ASH - Active Session History
ASH stands for "active session history" and it's official introduction was in Oracle 10g. Oracle 10g introduced ASH and Oracle 11 builds upon that foundation. ASH is a radically new way to gather performance data. “Radical?” You might ask. Yes, “radical” because ASH only takes samples of data once a second and what happens between samples is lost. The lost data bothers many at first but this unease quickly passes when the power of ASH is understood. ASH provides information necessary to solve some of the toughest performance problems. Before ASH this information was often too difficult and too expensive to get. Previous performance gathering techniques such as STATSPACK (and continued with the even more expensive AWR whose report is almost the same as STATSPACK) lacked the information to solve many performance bottlenecks. Session tracing provides much of the same information as ASH but is much more costly and has to be set up before a problem arises, proving to be impractical in many situations. Starting in Oracle 10g, ASH is always running, sampling every second, and saved for a week on disk (configurable), thus providing the data need to identify and solve a problem that may have only lasted seconds and days ago.

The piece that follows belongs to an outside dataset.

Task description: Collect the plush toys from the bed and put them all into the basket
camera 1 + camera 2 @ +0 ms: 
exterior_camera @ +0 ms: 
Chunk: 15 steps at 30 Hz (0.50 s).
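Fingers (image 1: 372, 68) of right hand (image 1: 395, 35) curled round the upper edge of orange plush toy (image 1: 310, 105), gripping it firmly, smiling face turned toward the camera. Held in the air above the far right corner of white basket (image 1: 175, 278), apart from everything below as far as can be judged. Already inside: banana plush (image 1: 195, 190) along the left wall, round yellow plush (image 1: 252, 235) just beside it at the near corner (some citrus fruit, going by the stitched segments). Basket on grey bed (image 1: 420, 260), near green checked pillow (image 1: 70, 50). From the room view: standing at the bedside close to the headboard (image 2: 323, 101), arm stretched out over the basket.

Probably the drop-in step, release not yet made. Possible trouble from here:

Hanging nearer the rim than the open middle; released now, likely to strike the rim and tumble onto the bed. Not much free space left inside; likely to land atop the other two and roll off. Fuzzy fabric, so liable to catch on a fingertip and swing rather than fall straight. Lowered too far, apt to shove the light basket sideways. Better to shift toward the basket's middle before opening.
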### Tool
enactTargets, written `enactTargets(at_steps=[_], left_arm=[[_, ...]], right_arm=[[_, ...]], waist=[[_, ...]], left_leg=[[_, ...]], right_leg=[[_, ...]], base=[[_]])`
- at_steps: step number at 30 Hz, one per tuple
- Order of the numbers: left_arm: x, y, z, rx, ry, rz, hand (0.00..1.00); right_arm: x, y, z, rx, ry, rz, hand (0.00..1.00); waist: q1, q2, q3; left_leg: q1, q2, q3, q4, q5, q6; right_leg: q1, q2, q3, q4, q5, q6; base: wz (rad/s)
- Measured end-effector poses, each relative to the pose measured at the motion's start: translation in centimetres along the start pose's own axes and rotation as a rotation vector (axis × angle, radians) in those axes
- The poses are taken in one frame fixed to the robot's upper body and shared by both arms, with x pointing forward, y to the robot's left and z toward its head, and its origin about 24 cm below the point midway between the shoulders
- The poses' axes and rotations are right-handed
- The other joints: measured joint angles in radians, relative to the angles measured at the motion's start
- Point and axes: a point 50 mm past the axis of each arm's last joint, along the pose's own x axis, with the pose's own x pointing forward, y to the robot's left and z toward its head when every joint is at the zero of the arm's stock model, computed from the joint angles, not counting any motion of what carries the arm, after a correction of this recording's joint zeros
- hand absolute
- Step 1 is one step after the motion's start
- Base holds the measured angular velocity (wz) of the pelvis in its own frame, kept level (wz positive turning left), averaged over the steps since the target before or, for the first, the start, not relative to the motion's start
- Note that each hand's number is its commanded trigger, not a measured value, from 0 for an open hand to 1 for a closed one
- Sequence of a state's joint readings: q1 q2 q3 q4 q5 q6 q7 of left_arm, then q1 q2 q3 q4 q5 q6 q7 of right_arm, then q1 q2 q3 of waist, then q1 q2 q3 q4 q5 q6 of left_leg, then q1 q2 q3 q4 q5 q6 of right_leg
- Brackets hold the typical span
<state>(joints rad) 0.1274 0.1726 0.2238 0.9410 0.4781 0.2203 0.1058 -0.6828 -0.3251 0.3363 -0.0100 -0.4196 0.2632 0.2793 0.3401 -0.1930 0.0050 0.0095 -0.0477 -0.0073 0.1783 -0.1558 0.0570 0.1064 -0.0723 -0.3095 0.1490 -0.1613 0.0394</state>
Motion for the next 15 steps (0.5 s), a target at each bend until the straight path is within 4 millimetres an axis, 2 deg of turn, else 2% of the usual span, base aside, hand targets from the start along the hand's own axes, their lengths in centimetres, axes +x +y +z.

ASH is way of sampling the state of sessions connected to an Oracle database in order to monitory database load as well as drill down into any performance issues that may arise. ASH is a technology that can be applied to any system with connected users such as another database like SQL Server or an operating system or even applications and application servers. Oracle is the first system that I know of using ASH to collect performance data. ASH by default on an Oracle database, samples once every second and logs some 30 to 60 (depending on version) pieces of information on any session that is active at the time of sampling. One hurtle to accepting ASH as a model had been the question “how fast do we have to sample to get worth while data”. There has been a tendency (I admit having felt this) to want to sample super fast like 10-100 times a second (easily possible with a C program) but experience has shown that most monitoring and problem resolution can be easily accomplished with 1 second sampling. Higher rate of sampling serve only for rare cases that are better left to tracing. For 99.9% of the time, sampling once a second is sufficient to both show clearly the load on the system as well as provide detailed information on system activity that would otherwise be too difficult or prohibitively expensive to collect (due to the load caused by the data collection itself). ASH is the collection of active session stated sampled every second. An active session is any session that has made a call to the database.
The commitment that Oracle took to ASH required a break from the compulsive quest to gather all the statistics possible at a 100% accuracy which was a futile and limiting strategy. By letting go the drive to collect everything all the time accuratly, Oracle was able to collect more information, more powerfully and with less over head. How can less be more? ASH took an understanding that the most powerful performance data can be collected not by collecting every thing but by collecting the most important information in a particular manor.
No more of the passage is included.